Making friends is a big part of children’s lives. This starts at a very early age, in playgroups, nursery and other social situations such as spending time with friends children/cousins, etc.
Not all children find it easy to make friends, however, this can happen for so many different reasons – they could be shy, unused to socialising with other children, have low self-esteem or are more comfortable/used to adult company, there are of course so many reasons as all children are different.
As parents we want our children to be happy and we often believe that their friendships with other children can be key to that happiness, and therefore try to help and guide them to form special friendships. A child’s ability to make friends and their choice of friends are every parent’s concern.
Here are some strategies that parents can use to help children make friends and to cope with issues on a child’s choice of friends.
Identify Cause of Difficulty in Making Friends
Kids have difficulty in making friends for a number of reasons – bossiness, competitiveness, unwillingness to share, inexperience playing with other kids, low self-confidence and lack of hobbies. If parents can identify the cause of their child’s difficulty in making friends, they can try to help resolve some of the problems.
A few tips you could try are:
- Bossiness, competitiveness, and unwillingness to share.
Teaching your child to share can start at home by reading stories about sharing and making sharing a part of the family’s daily lives – during meals, watching the same TV programs, sharing books and toys among siblings, etc. - Inexperience playing with other kids.
Provide opportunities for your child to make friends. Encourage children to play sports or join a children’s club. Invite other children over to the house to play, join playgroups, library story times or even church groups. There are lots of clubs for children to attend and if they are young/shy parents can stay at many of them too. - Low self-confidence.
Boost your child’s self-confidence by pairing them with an outgoing child or putting them in a smaller group of kids with similar predispositions. Schools can help here too by pairing them with a buddy or ensuring they try to help them become involved in class group activities or have someone play with them at break times. - Lack of hobbies.
Encourage the child to pursue their own hobbies. Just because you enjoy a hobby/sport doesn’t mean your child will – and they could trail a few to see which they really like best. Many clubs have a free first trial session such as Brownies or Beavers. Sports and kids’ activities can be very helpful.

Dealing with Children’s Choice of Friends
Some children have no problems making friends, but their choice of friends may be a cause for concern to their parents. Some parents may be tempted to prevent friendships they deem unhealthy for their children. However, Michael Grose, parenting expert and author of One Step Ahead: Raising 3 to 12-year-olds, cautions against that.
He explains that “banned” friends are like forbidden fruits and may appear all the more appealing (the same as when we try to diet we us adult often end up wanting those banned foods even more). Also, it’s also virtually impossible for parents to screen all the people that their child chooses to spend time with. After all, parents can’t supervise their children all day long.
“Rather than interfering, it is more effective to discuss your concerns with your child,” Grose says, adding that parents should find out why the child chooses a certain friend and trust that the child will behave appropriately.
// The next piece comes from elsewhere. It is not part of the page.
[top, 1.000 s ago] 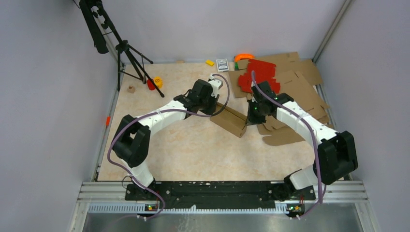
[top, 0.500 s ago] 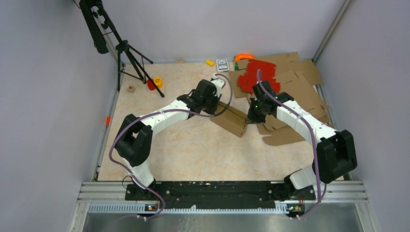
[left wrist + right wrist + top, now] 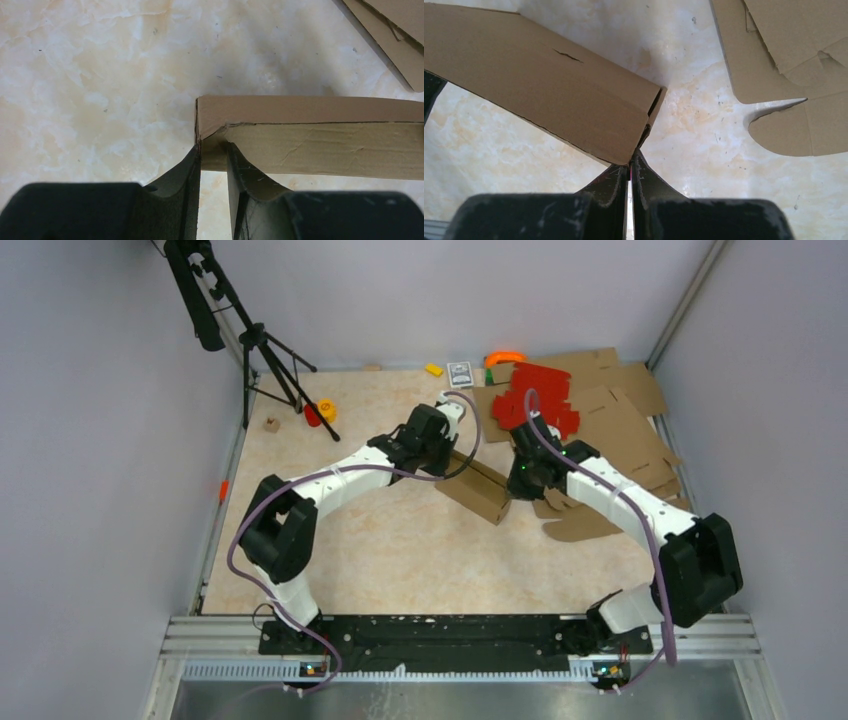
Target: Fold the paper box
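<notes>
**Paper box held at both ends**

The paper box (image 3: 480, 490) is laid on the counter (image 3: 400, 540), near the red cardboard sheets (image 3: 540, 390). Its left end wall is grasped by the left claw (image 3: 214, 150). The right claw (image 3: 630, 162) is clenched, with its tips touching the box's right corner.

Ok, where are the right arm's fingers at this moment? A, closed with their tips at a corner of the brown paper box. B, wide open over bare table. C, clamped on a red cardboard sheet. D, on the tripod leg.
A: the right wrist view shows the right fingers closed, their tips meeting a corner of the paper box.
</notes>
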Robot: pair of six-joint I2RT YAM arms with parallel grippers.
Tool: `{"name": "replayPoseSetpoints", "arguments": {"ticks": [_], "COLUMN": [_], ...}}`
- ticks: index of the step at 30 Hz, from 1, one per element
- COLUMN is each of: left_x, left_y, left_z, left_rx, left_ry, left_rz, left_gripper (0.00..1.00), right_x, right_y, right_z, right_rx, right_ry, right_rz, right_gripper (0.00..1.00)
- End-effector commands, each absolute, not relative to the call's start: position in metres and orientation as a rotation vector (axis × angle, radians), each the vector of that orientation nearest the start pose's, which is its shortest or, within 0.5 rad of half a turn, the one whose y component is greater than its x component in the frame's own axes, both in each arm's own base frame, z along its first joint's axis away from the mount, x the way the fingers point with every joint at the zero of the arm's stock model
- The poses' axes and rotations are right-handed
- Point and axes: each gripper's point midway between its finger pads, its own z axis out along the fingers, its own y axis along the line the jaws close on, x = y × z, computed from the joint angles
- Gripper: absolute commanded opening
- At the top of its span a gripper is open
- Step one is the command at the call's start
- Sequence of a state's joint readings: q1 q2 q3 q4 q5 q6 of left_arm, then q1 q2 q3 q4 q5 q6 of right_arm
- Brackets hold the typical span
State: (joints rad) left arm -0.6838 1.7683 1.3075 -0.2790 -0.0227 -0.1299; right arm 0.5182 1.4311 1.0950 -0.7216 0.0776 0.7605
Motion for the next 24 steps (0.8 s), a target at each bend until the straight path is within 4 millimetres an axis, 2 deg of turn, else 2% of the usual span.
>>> {"name": "replayPoseSetpoints", "arguments": {"ticks": [1,6,11,13,20,23,24], "left_x": [0.347,0.345,0.344,0.344,0.345,0.346,0.345], "left_y": [-0.314,-0.313,-0.313,-0.312,-0.311,-0.311,-0.311], "left_z": [0.103,0.101,0.099,0.099,0.099,0.100,0.100], "left_rx": [0.656,0.648,0.635,0.633,0.632,0.634,0.636], "left_ry": [2.330,2.339,2.347,2.348,2.345,2.342,2.342], "left_rz": [-0.446,-0.449,-0.449,-0.446,-0.435,-0.431,-0.431], "left_gripper": [0.25,0.25,0.25,0.25,0.25,0.25,0.25], "right_x": [0.264,0.260,0.255,0.255,0.251,0.244,0.242], "right_y": [0.187,0.183,0.186,0.187,0.198,0.199,0.198], "right_z": [0.108,0.108,0.102,0.103,0.129,0.135,0.136], "right_rx": [0.356,0.376,0.401,0.379,0.192,0.143,0.132], "right_ry": [2.648,2.594,2.570,2.573,2.509,2.518,2.524], "right_rz": [0.264,0.166,0.170,0.177,0.345,0.376,0.373], "right_gripper": [0.00,0.00,0.01,0.11,0.26,0.42,0.51]}}
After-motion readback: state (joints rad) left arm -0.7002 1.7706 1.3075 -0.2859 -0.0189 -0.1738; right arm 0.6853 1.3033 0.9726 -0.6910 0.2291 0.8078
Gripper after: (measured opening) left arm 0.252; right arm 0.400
For example, a child may befriend someone with a police record not because of the petty crimes they’ve committed but because they are good at playing the guitar or have great gaming skills – which could be a shared passion. When a child knows that their parents trust them with their choice of friends, they will be less likely to let their parents down.
Another useful approach for concerned parents is to make an effort to get to know a child’s friends. Ask the child to invite friends home so that parents can see for themselves the type of friends their child has. Often, appearances aren’t always what they seem – remember, never judge a book by its cover.
Forming friendships is crucial to a child’s growth. If a child has difficulty making friends then parents should identify the cause of the problem first before trying to resolve it.
It is also important not to get too involved, children will fall out with their friends many many times during their friendships but they need to work things out for themselves too. Fighting your child’s battles is never really the answer, and many times they will be best friends again within days.